DATA -
--------------------------------------------------

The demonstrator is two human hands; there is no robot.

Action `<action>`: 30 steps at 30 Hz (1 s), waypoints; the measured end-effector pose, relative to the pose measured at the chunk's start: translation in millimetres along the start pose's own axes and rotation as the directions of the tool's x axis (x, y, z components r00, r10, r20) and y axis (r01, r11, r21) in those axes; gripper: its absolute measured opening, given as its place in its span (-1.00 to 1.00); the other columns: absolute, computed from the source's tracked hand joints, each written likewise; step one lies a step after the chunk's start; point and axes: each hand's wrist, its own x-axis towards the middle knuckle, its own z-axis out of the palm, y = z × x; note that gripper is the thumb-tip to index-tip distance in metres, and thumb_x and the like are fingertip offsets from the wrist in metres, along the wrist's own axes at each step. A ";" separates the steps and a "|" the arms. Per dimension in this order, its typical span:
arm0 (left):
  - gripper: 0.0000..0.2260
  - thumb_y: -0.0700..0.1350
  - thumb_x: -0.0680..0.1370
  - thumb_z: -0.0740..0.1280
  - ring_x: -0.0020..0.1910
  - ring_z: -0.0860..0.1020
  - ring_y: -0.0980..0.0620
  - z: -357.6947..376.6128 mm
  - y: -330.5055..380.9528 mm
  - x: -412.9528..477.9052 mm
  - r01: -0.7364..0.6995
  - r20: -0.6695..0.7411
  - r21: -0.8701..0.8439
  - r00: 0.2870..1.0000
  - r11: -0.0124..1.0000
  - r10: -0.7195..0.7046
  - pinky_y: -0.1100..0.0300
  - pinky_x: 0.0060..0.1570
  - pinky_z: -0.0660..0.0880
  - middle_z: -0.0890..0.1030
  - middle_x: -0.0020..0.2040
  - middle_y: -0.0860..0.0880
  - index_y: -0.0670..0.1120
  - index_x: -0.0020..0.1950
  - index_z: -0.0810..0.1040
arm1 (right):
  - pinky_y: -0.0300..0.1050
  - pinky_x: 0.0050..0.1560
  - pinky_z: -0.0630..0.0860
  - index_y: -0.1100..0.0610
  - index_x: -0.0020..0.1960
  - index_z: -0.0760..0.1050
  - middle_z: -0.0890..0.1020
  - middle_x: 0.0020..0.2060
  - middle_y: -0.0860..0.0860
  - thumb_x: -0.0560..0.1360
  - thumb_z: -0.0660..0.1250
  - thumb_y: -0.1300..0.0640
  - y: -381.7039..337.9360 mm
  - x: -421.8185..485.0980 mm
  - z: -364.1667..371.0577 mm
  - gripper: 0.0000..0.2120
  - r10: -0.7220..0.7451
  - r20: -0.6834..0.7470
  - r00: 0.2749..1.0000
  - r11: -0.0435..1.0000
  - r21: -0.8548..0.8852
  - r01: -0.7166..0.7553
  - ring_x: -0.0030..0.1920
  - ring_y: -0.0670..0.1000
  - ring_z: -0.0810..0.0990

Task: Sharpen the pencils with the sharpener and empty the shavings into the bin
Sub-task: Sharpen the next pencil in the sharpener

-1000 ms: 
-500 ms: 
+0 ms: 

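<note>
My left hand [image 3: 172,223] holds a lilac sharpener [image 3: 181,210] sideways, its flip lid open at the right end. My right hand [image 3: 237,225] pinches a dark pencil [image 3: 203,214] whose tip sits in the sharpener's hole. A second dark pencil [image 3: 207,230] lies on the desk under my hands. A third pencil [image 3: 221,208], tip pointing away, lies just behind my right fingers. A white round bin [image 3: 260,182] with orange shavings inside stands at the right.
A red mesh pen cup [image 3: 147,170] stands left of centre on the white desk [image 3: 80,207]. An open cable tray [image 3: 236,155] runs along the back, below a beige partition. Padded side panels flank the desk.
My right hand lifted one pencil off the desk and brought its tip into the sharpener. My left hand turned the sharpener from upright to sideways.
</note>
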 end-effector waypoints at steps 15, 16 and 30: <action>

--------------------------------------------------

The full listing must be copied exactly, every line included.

ANSWER SPACE -
The demonstrator is two human hands; there is no robot.

Action `<action>`: 30 steps at 30 Hz (1 s), waypoints; the measured end-effector pose, relative to the pose measured at the chunk's start: translation in millimetres along the start pose's own axes and rotation as the directions of the tool's x axis (x, y, z components r00, r10, r20) and y axis (r01, r11, r21) in those axes; gripper: its absolute measured opening, given as its place in its span (-1.00 to 1.00); the other columns: absolute, computed from the source's tracked hand joints, each written likewise; step one lies a step after the chunk's start; point and axes: each hand's wrist, its own x-axis towards the middle knuckle, its own z-axis out of the palm, y = z × x; note that gripper is the thumb-tip to index-tip distance in metres, and thumb_x and the like are fingertip offsets from the wrist in metres, along the wrist's own axes at each step. A ";" separates the steps and a "|" the arms. Per dimension in this order, its typical span:
arm0 (left):
  - gripper: 0.0000..0.2260
  - thumb_y: -0.0700..0.1350
  - thumb_x: -0.0680..0.1370
  - thumb_z: -0.0740..0.1280
  - ring_x: -0.0020..0.1910
  - ring_z: -0.0860..0.1020
  - ring_y: -0.0980..0.0620
  - z: -357.6947..376.6128 mm
  - y: -330.5055..380.9528 mm
  - x: -412.9528..477.9052 mm
  - r01: -0.7364..0.6995
  - r20: -0.6695..0.7411
  - r21: -0.8701..0.8439
  - r00: 0.2870..1.0000
  - r11: -0.0124..1.0000
  - r10: -0.7195..0.7046
  - pinky_y: -0.1100..0.0300
  - pinky_x: 0.0060..0.1570
  - pinky_z: -0.0660..0.0880
  - middle_z: -0.0890..0.1030
  - middle_x: -0.0020..0.2040
  - middle_y: -0.0860..0.0880
  - index_y: -0.0670..0.1120
  - index_x: -0.0020..0.1950
  - index_z: -0.0810..0.1040
arm1 (right):
  - pinky_y: -0.0300..0.1050
  - pinky_x: 0.0050..0.1560
  - pinky_z: -0.0630..0.0860
  - index_y: -0.1100..0.0610
  - index_x: -0.0020..0.1960
  - index_z: -0.0760..0.1050
  - middle_z: -0.0890..0.1020
  - middle_x: 0.0020..0.2060
  - middle_y: -0.0860..0.0860
  - thumb_x: -0.0560..0.1360
  - thumb_z: -0.0660..0.1250
  - thumb_y: -0.1300..0.0640
  - y: -381.7039..337.9360 mm
  - x: -421.8185..485.0980 mm
  - z: -364.1667..371.0577 mm
  - gripper: 0.0000..0.2120
  - r10: -0.7220..0.7451
  - r20: -0.6834..0.7470
  - r00: 0.2749..1.0000
  - r11: -0.0435..1.0000
  - r21: -0.8548..0.8852
  - r01: -0.7166..0.7553
  - ring_x: -0.0030..0.1920
  - ring_y: -0.0670..0.1000
  - ring_z: -0.0810..0.0990

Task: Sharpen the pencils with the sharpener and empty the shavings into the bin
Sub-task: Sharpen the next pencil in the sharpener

-1000 ms: 
-500 ms: 
+0 ms: 

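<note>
My left hand [image 3: 172,223] holds a lilac sharpener [image 3: 181,210] sideways, its flip lid open at the right end. My right hand [image 3: 237,225] pinches a dark pencil [image 3: 203,214] whose tip sits in the sharpener's hole. A second dark pencil [image 3: 207,230] lies on the desk under my hands. A third pencil [image 3: 221,208], tip pointing away, lies just behind my right fingers. A white round bin [image 3: 260,182] with orange shavings inside stands at the right.
A red mesh pen cup [image 3: 147,170] stands left of centre on the white desk [image 3: 80,207]. An open cable tray [image 3: 236,155] runs along the back, below a beige partition. Padded side panels flank the desk.
My right hand lifted one pencil off the desk and brought its tip into the sharpener. My left hand turned the sharpener from upright to sideways.
</note>
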 end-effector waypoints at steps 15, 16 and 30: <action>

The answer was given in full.